Fiber-optic communication is a method of information transmission in which fiber-optic cables are used as guiding systems, and electromagnetic radiation in the optical range plays the role of a signal carrier. Of all existing communication systems, fiber optic lines have the highest bandwidth, which can be measured in terabits per second.
Fiber optic device
A fiber optic cable consists of a glass fiber serving as a center conductor of light, surrounded by a glass sheath with a lower refractive index than the center conductor. The light beam, formed by a diode or semiconductor laser, propagates along the center conductor, without leaving it due to the glass envelope.
On April 22, 1977, in Long Beach, California, General Telephone and Electronics first used optical fiber to carry 6 Mbps telephone traffic.
History of creation
The very technology of data transmission using optics is not particularly complicated and was developed for a long time. Back in 1840, scientists Jacques Babinette and Daniel Colladon conducted an experiment with a change in the direction of the light flux by refraction. In 1870, John Tyndall published a work on the nature of light, in which he referred to an experiment conducted by Babinette and Colladon. The first practical application of the new technology was in the 20s of the XX century. Then two experimenters John Bird and Clarence Hasnell demonstrated to the scientific public the possibility of transmitting images through optical tubes. This opportunity was used by Dr. Heinrich Lamm to examine patients.
The first fiber optic cable was invented and created as a result of a series of experiments in 1952 by physicist Narinder Singh Kapani. He created a rope of glass filaments, with a core and a cladding, which had different refractive indices. The cladding in the Kapani cable served as a mirror for the more transparent core, which solved the problem of fast scattering of the light beam. Due to this, the light beam began to reach the end of the optical fiber, which made it possible to use this method of data transmission over long distances.

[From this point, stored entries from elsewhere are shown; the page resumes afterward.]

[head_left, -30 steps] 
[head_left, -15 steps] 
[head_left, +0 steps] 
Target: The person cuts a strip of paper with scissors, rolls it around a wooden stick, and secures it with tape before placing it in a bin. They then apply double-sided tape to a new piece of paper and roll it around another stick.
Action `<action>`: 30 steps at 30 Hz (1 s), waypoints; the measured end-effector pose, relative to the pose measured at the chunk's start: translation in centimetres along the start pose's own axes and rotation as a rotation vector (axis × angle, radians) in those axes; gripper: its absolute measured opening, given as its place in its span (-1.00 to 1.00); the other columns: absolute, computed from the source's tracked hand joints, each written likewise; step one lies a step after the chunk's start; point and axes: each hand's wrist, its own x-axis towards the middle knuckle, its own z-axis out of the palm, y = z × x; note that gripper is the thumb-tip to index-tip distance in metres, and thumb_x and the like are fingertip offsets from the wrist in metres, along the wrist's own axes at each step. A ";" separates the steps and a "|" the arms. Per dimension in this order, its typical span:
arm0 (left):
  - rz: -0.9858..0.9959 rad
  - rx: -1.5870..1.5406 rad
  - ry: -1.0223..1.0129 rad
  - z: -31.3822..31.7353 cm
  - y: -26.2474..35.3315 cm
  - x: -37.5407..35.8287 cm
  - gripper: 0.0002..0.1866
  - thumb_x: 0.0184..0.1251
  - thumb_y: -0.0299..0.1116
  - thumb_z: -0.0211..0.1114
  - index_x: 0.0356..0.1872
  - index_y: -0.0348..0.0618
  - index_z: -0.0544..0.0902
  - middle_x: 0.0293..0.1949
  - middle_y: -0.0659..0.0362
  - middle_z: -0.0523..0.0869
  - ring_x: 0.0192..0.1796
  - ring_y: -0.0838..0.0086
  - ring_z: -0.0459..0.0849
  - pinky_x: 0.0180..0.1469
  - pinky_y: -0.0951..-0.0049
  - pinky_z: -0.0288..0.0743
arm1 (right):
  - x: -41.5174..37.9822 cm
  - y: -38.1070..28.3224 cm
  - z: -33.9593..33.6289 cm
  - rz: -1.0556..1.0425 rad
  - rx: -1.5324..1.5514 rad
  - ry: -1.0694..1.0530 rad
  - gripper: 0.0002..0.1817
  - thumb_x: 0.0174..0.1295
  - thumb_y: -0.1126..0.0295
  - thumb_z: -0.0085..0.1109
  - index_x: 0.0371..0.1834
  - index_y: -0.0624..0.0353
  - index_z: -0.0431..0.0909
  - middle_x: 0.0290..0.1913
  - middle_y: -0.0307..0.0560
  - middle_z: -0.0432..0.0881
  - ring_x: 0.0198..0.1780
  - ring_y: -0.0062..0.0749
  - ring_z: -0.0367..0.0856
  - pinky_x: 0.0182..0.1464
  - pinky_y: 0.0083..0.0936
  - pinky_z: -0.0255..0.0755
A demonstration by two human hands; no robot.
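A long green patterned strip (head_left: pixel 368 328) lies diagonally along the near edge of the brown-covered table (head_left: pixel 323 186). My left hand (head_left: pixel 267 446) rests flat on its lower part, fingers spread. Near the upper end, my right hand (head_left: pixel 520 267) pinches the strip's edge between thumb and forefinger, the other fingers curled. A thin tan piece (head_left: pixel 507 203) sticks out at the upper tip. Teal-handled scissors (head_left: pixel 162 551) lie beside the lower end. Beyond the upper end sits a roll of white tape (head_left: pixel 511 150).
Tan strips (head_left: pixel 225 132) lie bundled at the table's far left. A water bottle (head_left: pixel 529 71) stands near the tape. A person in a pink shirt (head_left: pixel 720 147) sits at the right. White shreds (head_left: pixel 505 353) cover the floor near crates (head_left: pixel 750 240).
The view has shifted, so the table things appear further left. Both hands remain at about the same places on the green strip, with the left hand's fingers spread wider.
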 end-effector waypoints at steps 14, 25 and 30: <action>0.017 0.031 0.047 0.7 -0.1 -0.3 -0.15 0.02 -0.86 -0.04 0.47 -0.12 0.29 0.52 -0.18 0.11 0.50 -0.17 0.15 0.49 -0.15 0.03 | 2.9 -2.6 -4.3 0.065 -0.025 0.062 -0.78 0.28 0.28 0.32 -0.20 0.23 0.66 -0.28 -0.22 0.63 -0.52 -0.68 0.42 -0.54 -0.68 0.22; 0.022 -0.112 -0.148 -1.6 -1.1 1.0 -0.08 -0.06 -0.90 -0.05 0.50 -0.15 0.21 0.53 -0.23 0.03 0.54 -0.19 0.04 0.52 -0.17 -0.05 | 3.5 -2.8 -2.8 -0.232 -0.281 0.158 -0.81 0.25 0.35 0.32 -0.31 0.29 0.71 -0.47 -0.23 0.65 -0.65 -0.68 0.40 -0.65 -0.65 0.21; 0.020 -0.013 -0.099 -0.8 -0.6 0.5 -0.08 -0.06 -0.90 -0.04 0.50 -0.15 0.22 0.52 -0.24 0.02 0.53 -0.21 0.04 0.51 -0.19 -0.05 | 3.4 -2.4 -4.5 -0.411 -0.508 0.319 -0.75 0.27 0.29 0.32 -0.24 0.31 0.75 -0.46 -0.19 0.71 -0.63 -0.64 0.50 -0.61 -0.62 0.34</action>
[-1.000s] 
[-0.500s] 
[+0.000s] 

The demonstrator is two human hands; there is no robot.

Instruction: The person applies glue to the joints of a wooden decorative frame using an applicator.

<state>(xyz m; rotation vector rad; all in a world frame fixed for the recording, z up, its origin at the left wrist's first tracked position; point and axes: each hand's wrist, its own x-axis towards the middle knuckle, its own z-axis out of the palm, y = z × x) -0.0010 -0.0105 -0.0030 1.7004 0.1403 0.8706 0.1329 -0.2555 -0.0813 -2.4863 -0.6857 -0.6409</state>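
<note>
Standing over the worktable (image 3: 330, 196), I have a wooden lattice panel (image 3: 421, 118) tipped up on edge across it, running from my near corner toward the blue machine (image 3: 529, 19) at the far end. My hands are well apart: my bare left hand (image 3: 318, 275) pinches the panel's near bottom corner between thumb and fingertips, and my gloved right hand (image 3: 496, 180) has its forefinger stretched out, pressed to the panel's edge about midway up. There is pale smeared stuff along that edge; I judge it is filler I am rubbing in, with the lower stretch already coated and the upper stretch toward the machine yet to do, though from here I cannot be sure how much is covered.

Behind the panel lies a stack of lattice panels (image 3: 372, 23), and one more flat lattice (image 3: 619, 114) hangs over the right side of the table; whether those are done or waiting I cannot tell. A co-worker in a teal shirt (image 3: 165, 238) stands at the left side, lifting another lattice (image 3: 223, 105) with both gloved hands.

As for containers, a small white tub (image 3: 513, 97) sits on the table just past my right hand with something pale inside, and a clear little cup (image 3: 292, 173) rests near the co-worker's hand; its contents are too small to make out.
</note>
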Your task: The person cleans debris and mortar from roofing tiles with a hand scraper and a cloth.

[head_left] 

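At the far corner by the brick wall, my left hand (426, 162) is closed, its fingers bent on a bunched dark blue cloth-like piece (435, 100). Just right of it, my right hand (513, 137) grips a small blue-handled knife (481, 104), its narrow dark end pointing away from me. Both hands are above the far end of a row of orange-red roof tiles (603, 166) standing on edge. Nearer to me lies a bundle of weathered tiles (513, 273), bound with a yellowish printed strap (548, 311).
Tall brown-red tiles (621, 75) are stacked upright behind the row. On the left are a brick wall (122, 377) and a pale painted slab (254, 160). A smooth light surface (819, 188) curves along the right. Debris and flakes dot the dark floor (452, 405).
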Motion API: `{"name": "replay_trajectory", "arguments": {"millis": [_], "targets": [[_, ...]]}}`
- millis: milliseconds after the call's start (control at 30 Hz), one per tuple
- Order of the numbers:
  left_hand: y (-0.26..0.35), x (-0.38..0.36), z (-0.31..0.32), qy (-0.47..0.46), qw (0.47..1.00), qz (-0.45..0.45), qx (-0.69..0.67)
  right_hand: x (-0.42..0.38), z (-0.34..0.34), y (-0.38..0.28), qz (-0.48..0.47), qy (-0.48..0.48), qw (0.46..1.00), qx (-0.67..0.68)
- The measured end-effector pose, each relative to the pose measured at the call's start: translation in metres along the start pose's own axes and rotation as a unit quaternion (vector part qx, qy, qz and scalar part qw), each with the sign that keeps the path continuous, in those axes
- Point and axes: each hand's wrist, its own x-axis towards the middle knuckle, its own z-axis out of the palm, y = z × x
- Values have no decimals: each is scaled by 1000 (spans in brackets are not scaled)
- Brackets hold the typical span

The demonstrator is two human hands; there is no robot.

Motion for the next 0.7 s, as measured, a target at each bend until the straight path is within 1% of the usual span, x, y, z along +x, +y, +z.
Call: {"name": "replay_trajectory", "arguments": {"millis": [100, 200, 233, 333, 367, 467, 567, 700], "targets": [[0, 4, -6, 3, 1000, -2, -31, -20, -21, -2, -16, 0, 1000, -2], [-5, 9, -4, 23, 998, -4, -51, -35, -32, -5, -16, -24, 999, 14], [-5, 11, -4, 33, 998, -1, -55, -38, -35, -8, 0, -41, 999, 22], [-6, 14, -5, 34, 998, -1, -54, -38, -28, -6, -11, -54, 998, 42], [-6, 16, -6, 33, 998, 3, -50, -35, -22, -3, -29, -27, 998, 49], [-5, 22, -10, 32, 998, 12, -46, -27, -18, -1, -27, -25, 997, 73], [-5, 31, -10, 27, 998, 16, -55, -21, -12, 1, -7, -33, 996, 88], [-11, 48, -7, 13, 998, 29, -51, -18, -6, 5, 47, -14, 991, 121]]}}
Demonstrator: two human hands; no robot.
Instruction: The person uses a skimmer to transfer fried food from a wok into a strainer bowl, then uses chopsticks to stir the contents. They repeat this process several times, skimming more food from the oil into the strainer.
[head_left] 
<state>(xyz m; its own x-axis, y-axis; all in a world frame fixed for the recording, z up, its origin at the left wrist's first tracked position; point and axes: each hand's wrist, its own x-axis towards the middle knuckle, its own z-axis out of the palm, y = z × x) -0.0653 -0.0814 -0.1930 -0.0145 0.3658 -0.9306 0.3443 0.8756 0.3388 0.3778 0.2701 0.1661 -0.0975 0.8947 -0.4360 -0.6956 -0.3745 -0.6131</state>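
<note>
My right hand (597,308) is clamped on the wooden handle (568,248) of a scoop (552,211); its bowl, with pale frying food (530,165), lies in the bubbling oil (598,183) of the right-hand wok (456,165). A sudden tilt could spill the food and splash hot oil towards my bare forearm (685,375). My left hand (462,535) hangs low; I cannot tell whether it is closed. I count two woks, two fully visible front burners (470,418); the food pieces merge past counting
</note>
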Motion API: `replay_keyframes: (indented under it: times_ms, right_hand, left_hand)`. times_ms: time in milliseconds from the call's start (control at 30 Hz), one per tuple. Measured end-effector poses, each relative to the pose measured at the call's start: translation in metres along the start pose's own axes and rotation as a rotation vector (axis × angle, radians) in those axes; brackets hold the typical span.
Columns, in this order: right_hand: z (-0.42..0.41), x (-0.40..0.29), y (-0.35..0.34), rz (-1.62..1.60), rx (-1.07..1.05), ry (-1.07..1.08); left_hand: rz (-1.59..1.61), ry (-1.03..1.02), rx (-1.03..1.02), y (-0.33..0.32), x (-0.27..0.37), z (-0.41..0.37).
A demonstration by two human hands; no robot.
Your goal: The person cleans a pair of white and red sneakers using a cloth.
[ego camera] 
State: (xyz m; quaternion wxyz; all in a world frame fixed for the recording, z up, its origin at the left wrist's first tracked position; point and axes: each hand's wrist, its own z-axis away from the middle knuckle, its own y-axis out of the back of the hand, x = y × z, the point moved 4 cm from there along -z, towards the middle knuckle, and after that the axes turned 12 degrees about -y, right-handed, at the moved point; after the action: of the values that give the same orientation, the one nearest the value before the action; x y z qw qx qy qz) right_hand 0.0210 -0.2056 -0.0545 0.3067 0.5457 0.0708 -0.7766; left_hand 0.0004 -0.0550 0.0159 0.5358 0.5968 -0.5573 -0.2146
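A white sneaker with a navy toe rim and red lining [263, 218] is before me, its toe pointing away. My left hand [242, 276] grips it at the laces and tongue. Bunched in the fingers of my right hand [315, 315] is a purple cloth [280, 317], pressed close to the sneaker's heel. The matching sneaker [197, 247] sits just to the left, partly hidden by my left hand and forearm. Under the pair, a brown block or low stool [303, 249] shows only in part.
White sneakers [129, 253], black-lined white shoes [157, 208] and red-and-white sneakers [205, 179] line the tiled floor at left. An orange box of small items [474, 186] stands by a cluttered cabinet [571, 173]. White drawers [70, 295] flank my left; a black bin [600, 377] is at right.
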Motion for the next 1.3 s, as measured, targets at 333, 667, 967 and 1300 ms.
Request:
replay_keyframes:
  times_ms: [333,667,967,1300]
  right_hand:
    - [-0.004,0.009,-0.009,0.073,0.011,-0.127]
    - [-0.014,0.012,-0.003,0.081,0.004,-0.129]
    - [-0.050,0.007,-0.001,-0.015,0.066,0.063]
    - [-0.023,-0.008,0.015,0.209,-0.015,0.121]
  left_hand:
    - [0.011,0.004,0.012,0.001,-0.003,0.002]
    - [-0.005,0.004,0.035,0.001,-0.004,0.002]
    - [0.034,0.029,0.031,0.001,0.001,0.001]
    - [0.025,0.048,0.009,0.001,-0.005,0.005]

In 1960, with the invention and development of sufficiently compact semiconductor GaAs lasers, the problem with the light source was solved. In 1970, specialists from Corning Incorporated created a high-quality fiber optic cable that does not use repeaters in its work. The emergence of these inventions gave a powerful impetus to the development of a new promising type of wire communication.
The cost of using fiber optic technology is reduced, which makes this service competitive with traditional services.
Today, fiber-optic cable is the fastest way to transfer data; it is used to establish high-speed Internet lines, in medicine and many other areas. Fiber optic is laid across continents and along the ocean floor for tens of millions of kilometers, but even this does not affect the high data transfer rate. Therefore, despite the rather high cost of equipment and tools, fiber-optic technologies continue to actively develop and are the most popular way to quickly transfer information.